A inclusão de cláusulas sociais e ambientais em contratos não é, como se sabe, um fenômeno necessariamente novo. Antes mesmo do Código Civil atual – cuja redação original trazida pelo art. 421, do Código Civil, estabelecia que o exercício da liberdade de contratar deveria se dar em razão da função social do contrato -, diversos contratos contemplavam a necessidade de as partes observarem os parâmetros e as melhores práticas relacionadas ao meio ambiente, aos direitos dos trabalhadores, a direitos de propriedade intelectual pertencente a terceiros, aorelacionamento com agentes públicos (corrupção), à concorrência, entre outros.

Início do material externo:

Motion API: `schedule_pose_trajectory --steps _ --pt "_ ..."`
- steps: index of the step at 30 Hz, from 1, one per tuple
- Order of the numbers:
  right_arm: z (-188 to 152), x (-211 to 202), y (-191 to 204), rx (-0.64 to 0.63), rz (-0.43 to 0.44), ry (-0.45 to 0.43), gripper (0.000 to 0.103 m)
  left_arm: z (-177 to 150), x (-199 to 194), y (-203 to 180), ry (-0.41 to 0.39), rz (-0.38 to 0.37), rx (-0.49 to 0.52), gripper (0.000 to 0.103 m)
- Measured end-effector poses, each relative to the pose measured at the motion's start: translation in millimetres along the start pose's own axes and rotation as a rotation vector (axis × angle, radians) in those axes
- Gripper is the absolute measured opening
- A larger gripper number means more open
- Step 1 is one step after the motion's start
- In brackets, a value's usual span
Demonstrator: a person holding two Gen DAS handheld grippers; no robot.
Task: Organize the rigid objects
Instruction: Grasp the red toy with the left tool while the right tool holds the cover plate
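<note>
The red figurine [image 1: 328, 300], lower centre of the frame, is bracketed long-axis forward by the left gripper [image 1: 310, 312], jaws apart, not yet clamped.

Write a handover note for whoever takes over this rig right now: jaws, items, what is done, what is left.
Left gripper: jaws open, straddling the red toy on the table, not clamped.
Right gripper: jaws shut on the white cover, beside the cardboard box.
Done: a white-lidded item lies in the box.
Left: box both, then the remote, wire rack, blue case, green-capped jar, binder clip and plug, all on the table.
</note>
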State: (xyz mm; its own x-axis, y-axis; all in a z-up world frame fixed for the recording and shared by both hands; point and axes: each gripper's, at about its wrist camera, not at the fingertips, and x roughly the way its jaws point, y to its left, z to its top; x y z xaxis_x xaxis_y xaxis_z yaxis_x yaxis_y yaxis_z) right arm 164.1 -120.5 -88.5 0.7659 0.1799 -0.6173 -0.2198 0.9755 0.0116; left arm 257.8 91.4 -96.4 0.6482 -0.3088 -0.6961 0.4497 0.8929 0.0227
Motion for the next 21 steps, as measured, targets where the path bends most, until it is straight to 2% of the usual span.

O caráter transcendental do contrato – no sentido de que seus efeitos práticos superam o campo restrito das partes e atingem o entorno no qual o negócio é constituído e executado -, portanto, já era reconhecido “pré-legalmente”, embora questões jurídicas, muitas vezes, contribuíam para acelerar a adoção daquelas cláusulas.

A agenda ESG, claro, serviu para impulsionar ainda mais o tema – e, é importante reconhecer, e trazer um novo colorido ao assunto.

Se, antes, os contratos previam cláusulas daquela natureza, quase sempre, sob uma perspectiva negativa – isto é, impondo às partes contratantes abstenções (obrigações de não fazer) relacionadas àqueles temas, a apropriação, pelas empresas, de conceitos e práticas ESG, tem provocado uma inversão de sinal. Certas contratações passam a ter como requisito a própria observância, pelo contratado, de práticas sintonizadas com a agenda ESG. Mais ainda: a manutenção dessas práticas passa a ser uma obrigação contratual. Dito de outro modo: as partes passam, efetivamente, a assumirem obrigações positivas (de dar ou fazer) relacionadas àquelas práticas.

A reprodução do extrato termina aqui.